Rachel Connolly is a doctoral candidate in the Environmental Health Sciences department within the UCLA Fielding School of Public Health. Rachel’s dissertation research focuses on air quality, green space access, and environmental justice. Her work with C-Solutions is on the Natural and Working Lands project, and involves conducting literature reviews and health impact analyses on green space access and wildfire-associated air pollution. Outside of the Center, she has collaborated on projects involving the evaluation of environmental incentive programs, focusing on increasing access to environmental amenities for underserved populations, as well as quantitative health impact assessments utilizing environmental health methods. With Dr. Yifang Zhu’s laboratory, she works on projects related to both indoor and outdoor air quality and resulting exposure and health impacts. Rachel received her Master of Science degree in Environmental Health Sciences from UCLA and her Bachelor of Science degree in Environmental Science from UC Berkeley.

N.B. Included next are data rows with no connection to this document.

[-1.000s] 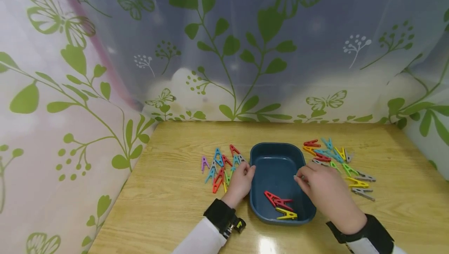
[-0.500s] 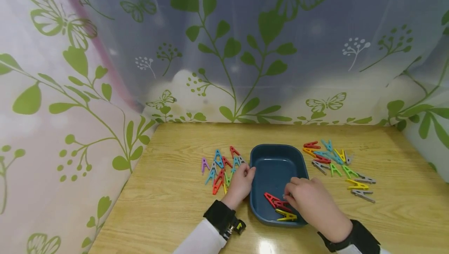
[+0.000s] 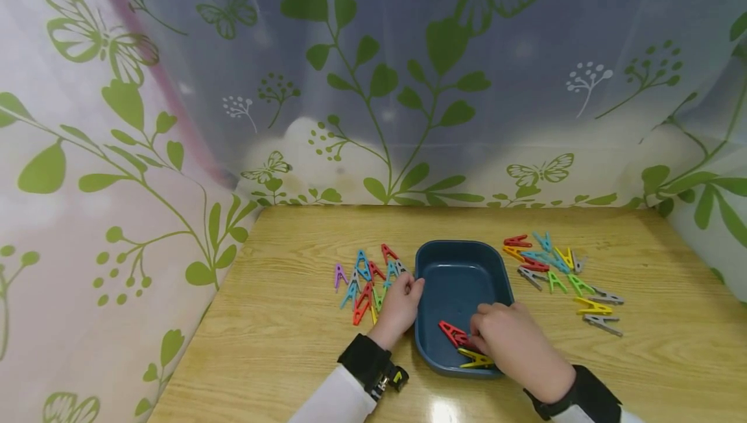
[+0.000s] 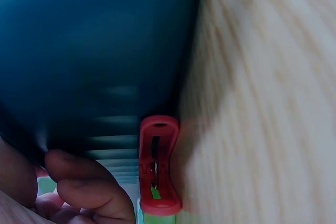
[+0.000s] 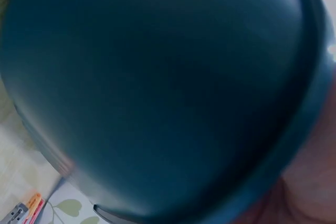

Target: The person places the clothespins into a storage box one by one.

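Note:
A dark blue plastic bin (image 3: 463, 287) stands on the table. My left hand (image 3: 399, 306) grips its left rim; in the left wrist view curled fingers (image 4: 89, 182) are at the bin's edge. My right hand (image 3: 516, 345) reaches over the right wall, fingers curled down at the red clothespins (image 3: 452, 333) inside. Its fingertips cover part of one red clothespin, and I cannot tell whether they pinch it. A yellow clothespin (image 3: 475, 358) lies beside them, partly under the hand. The right wrist view is mostly filled by the bin's outer wall (image 5: 157, 87).
Several mixed-colour clothespins, including a purple one (image 3: 340, 276), lie left of the bin by my left hand. Another spread, with a grey clothespin (image 3: 604, 324) nearest me, lies to the right. A patterned curtain (image 3: 373, 85) closes off the table's back edge (image 3: 373, 206).
My right hand has moved from the bin's right rim inward, left and down, to the red clothespins, uncovering a grey clothespin on the right. My left hand has stayed at the left rim.

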Available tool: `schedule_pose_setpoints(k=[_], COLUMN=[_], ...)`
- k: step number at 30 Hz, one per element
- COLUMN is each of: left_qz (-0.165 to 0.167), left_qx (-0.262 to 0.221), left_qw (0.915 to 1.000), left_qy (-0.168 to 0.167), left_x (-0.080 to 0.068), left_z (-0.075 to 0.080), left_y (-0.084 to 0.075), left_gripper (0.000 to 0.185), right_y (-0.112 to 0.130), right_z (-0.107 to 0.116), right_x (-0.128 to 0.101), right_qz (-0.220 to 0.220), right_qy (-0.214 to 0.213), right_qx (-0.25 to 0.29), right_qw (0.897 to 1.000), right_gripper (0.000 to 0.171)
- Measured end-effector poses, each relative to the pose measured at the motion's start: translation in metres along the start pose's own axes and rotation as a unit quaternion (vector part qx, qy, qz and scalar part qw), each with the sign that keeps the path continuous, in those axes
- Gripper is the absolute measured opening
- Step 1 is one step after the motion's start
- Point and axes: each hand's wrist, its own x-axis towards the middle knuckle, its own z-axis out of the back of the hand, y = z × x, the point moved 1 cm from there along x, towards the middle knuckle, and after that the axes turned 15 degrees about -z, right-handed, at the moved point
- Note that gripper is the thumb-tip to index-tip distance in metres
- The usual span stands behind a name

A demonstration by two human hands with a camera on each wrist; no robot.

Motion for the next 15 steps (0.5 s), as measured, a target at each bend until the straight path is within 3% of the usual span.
schedule_pose_setpoints(k=[15], left_qz=[0.002], left_qx=[0.005], left_qw=[1.0000], left_qy=[-0.001], left_x=[0.0010], left_z=[-0.0007], left_y=[-0.0006], left_gripper=[0.032], right_y=[0.0040], right_z=[-0.0081], right_x=[-0.0004], right_qz=[0.003], right_qy=[0.019], right_qx=[-0.001], right_qw=[1.000], right_gripper=[0.024])
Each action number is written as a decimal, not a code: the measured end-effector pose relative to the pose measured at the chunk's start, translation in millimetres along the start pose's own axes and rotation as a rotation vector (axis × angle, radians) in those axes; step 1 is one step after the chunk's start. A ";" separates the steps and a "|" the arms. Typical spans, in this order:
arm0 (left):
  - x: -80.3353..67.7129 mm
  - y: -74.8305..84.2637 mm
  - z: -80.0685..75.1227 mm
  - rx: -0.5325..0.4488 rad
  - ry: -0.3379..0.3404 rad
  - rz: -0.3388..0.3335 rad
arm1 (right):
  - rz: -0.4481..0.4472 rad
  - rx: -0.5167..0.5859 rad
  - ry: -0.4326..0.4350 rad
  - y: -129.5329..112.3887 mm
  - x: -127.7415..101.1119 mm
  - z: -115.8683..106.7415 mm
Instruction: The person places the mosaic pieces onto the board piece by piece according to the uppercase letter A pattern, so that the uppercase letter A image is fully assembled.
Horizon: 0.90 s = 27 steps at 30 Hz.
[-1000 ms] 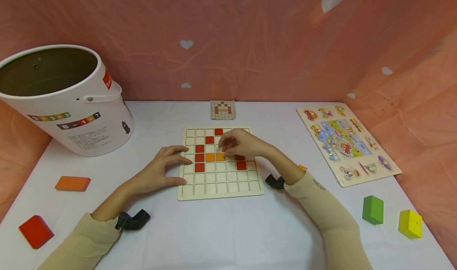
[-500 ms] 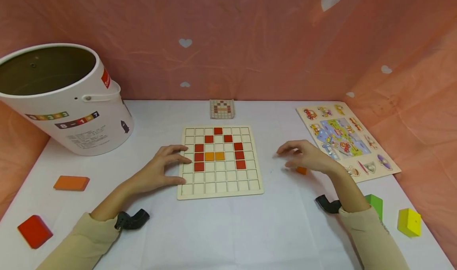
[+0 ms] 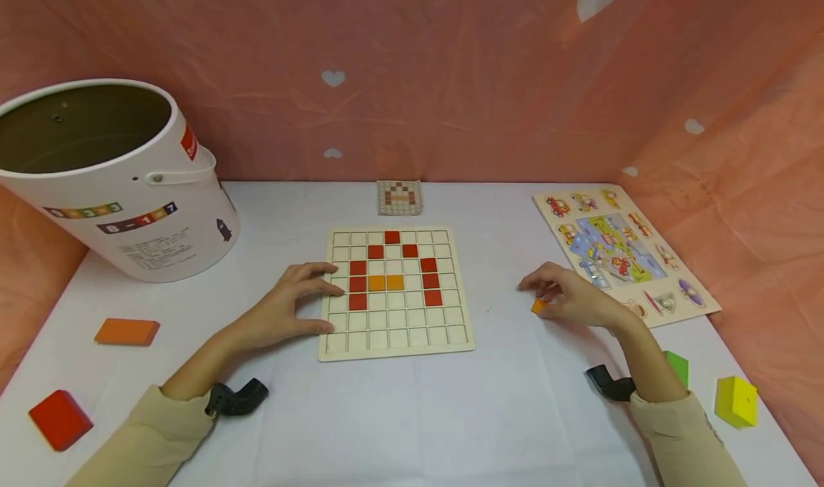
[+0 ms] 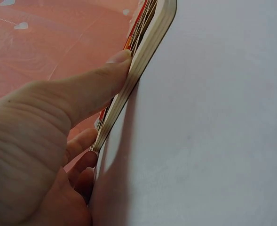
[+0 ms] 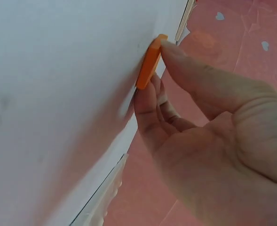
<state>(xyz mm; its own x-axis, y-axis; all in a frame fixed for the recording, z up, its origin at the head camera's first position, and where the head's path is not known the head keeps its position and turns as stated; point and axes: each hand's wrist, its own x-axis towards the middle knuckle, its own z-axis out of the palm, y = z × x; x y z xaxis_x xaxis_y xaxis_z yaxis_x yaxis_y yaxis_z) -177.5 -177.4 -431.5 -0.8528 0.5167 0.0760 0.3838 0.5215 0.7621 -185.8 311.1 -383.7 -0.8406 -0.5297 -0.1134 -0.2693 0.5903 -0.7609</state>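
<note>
A wooden grid board (image 3: 398, 340) lies in the middle of the table, with red tiles (image 3: 392, 237) set in an arch and two orange tiles (image 3: 385, 283) side by side in it. Along the board's left edge rests my left hand (image 3: 290, 301), fingers spread; in the left wrist view its thumb (image 4: 96, 82) touches the rim. To the right of the board, my right hand (image 3: 573, 297) pinches a small orange tile (image 5: 151, 62) between thumb and finger, close over the white cloth. The head view shows only a corner of that tile.
A pattern card (image 3: 399, 198) lies behind the board. At back left stands a large white bucket (image 3: 161, 229). A picture puzzle board (image 3: 650, 297) lies right of my right hand. Orange (image 3: 126, 332), red (image 3: 61, 420), green (image 3: 677, 367) and yellow (image 3: 736, 401) blocks sit near the sides.
My right hand has left the board, moved right to the orange tile on the table and taken hold of it. A red tile shows in the cell it covered. My left hand has stayed put.
</note>
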 end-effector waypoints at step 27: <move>0.1 -1.3 0.8 0.005 0.008 0.010 | -0.088 -0.043 -0.022 -10.0 1.8 13.5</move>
<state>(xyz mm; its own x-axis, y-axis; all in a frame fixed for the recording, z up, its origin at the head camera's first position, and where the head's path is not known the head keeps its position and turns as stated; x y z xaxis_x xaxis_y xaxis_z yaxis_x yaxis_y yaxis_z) -177.7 -177.5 -433.0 -0.8518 0.5163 0.0890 0.3942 0.5196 0.7580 -178.4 296.1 -384.9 -0.8025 -0.5934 -0.0618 -0.3617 0.5662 -0.7407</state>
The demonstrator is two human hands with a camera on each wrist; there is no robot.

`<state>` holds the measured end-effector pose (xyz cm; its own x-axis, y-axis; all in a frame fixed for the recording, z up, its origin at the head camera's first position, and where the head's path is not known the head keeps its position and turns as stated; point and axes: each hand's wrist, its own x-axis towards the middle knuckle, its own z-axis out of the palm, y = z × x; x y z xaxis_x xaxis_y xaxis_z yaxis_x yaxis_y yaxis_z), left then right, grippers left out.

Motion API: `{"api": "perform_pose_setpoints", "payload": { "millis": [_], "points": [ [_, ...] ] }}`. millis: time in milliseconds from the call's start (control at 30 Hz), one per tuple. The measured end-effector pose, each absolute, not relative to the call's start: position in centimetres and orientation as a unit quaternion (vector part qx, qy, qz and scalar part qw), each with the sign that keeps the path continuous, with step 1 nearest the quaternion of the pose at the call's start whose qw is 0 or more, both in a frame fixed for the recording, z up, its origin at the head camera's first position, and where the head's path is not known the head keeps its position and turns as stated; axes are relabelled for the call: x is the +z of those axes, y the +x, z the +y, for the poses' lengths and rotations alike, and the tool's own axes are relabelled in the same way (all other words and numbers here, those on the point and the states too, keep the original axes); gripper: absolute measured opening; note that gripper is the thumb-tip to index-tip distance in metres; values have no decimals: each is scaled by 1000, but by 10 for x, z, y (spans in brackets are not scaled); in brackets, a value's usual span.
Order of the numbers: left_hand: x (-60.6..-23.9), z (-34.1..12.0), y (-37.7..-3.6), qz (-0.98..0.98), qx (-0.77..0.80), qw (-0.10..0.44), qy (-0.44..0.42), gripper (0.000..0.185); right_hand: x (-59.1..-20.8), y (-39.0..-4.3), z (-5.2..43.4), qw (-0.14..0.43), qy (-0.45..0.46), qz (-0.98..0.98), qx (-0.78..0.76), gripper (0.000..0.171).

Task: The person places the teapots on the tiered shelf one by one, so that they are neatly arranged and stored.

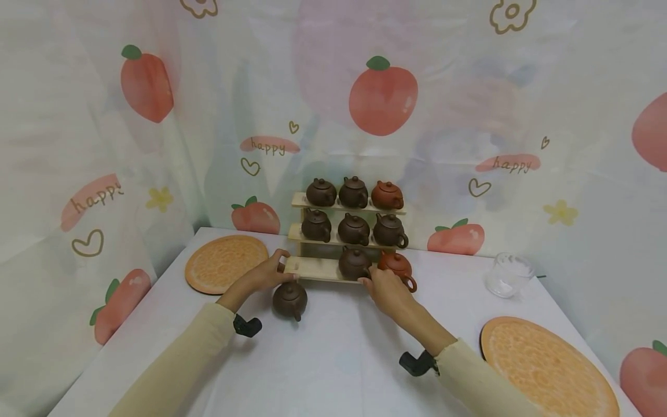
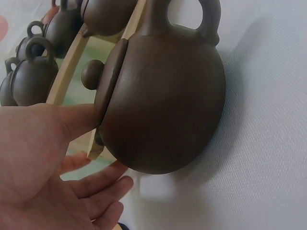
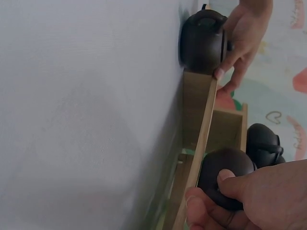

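My left hand (image 1: 270, 272) grips the left end of the bottom board (image 1: 315, 268) of a tiered wooden shelf, thumb in front. Just below that hand a dark brown teapot (image 1: 289, 301) stands on the table; it fills much of the left wrist view. With my right hand (image 1: 388, 289) I hold another dark brown teapot (image 1: 354, 263) on the bottom board. In the right wrist view the thumb (image 3: 226, 176) presses its body, while curled fingertips (image 3: 195, 205) are right at the board's edge. The teapot's handle is mostly hidden by this hand.
A reddish-brown teapot (image 1: 396, 266) sits at the right end of the bottom board, close behind my right hand. Several teapots line the two upper tiers. Round orange mats (image 1: 226, 263) lie left and right, and a clear glass vessel (image 1: 508, 275) stands at the right.
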<state>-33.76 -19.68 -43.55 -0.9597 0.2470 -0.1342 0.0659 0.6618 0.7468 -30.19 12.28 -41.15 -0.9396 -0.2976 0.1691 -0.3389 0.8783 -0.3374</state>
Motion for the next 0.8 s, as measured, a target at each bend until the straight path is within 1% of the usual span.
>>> {"api": "perform_pose_setpoints", "payload": {
  "millis": [367, 633, 800],
  "points": [
    [-436, -197, -339, 906, 398, 112, 94, 67, -412, -301, 120, 50, 160, -966, 197, 26],
    [-436, -197, -338, 905, 401, 117, 85, 68, -414, -299, 122, 82, 166, -959, 213, 25],
    [-437, -197, -340, 907, 396, 113, 91, 67, -410, -296, 127, 117, 166, -958, 200, 27]
  ]
}}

Harrison Brenner is an undergraduate student at UCLA’s Institute of Environment and Sustainability. Prior to coming to UCLA, he was a field manager for the Agua Hedionda’s Algerian Sea Lavender Removal Program. Working with federal and state agencies, he contributed to the Southern California Wetlands Recovery Project through field research. In his free time, Harrison volunteers with San Diego Coastkeepers, inspecting water quality in Southern California watersheds and engaging in community outreach. His interests range from wildlife biodiversity to surfing.
Sydney Monte-Sano is a fourth year undergraduate student in UCLA’s Department of Geography and Environmental Studies, with a minor in Geographic Information Systems. Before joining C-Solutions, Sydney collaborated on research evaluating the sustainability of the UCLA campus landscape and worked at a nonprofit organization that provided environmental education programs to K-12 schools. Sydney is interested in the impacts of climate change on people, looking specifically at how climate change affects people differently across space, as well as using mapping to analyze this data and convey the results.